Since the 1970s, food production in Canada has experienced one crisis after another. Small-scale agriculture is in crisis, creating stress for an aging farm population. The number of farmers has declined by 75 per cent over 50 years, and agribusiness (not the individual farmer) is the dominant player. The latest are the BSE (bovine spongiform encephalopathy or mad cow disease), potato and hog farms, and grain crises. In addition, the farmer is often blamed for the problem, and considered slow to adapt to new technology, while being vulnerable to the interest of agribusiness and international markets.
Suggested solutions are more of the same: the encouragement of farmers to become more "efficient," to use stronger pesticides and biotechnology, to support free trade and to allow greater multinational corporate control. Meanwhile, the best agricultural land is paved, and the Ontario government faces opposition from developers who want to pave over the remaining farmland with more subdivisions and more roads.
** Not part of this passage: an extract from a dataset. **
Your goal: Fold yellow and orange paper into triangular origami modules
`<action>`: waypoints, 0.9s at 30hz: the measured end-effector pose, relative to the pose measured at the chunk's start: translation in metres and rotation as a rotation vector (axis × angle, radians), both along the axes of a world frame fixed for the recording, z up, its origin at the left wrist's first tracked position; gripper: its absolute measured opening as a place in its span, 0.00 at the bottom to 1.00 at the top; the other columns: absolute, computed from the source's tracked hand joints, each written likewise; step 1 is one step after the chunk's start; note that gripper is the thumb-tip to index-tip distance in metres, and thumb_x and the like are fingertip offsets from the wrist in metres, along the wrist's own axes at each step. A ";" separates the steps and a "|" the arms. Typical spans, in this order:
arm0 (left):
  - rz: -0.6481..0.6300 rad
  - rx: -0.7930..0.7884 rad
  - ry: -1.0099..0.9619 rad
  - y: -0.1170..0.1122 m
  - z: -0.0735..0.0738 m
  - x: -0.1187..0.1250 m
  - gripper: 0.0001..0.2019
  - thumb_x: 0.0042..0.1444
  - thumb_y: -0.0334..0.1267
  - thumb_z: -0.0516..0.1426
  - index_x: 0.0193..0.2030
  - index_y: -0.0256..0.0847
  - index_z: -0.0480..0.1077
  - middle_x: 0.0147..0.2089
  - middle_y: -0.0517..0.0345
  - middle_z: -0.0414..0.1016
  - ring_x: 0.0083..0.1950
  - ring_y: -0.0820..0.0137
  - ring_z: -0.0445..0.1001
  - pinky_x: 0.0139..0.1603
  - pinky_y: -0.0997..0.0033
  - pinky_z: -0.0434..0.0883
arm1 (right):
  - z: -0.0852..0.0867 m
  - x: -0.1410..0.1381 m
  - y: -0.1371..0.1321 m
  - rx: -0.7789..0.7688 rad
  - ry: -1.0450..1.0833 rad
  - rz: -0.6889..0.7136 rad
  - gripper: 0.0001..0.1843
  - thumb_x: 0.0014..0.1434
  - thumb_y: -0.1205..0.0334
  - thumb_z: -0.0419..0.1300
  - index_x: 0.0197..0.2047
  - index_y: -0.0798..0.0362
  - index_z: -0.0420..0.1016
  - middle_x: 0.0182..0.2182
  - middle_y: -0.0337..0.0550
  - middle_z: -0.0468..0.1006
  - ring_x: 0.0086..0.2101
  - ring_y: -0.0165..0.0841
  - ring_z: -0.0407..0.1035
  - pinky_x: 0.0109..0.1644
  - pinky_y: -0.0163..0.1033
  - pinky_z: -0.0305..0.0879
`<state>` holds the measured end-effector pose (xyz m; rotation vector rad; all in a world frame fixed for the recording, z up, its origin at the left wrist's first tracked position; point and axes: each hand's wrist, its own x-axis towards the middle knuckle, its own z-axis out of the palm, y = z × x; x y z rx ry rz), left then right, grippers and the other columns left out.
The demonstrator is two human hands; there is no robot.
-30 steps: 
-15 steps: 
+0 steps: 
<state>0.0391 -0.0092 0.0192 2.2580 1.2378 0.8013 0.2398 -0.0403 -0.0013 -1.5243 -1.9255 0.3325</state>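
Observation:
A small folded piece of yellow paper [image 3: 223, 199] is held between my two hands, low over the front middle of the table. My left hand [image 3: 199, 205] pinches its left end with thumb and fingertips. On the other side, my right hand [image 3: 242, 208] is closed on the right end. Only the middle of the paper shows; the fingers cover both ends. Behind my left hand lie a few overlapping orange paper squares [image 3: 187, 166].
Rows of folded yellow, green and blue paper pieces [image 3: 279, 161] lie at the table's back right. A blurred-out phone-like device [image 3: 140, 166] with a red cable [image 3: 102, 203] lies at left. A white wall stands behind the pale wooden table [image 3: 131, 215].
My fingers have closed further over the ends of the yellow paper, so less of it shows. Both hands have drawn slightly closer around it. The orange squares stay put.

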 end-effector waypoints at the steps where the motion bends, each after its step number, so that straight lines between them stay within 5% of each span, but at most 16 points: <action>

The urban consumer has cheap food, heavily subsidized, and is far removed from the source of her or his food, while billions of people go hungry daily. There is no relationship with the farmer, or with the land that produces it.
Land and faith
Only now are some recognizing the massive problems associated with this type of agriculture and food production. Modern agriculture, heavily dependent on fossil fuels and pesticides, is unsustainable. Surprisingly, religious values are often used to promote the industrialized system. For example, agricultural biotechnology is promoted as a social justice tool that will feed the hungry and decrease dependence on insecticides. While lasting solutions to food issues are complex, one viable but difficult direction is organic agriculture: viable because it supports local communities and pesticide-free, healthy food production; difficult because it take years of transformation to get there. Both Ted and Jim attested to the mainly financial problems in becoming certified organic, and there is no government support.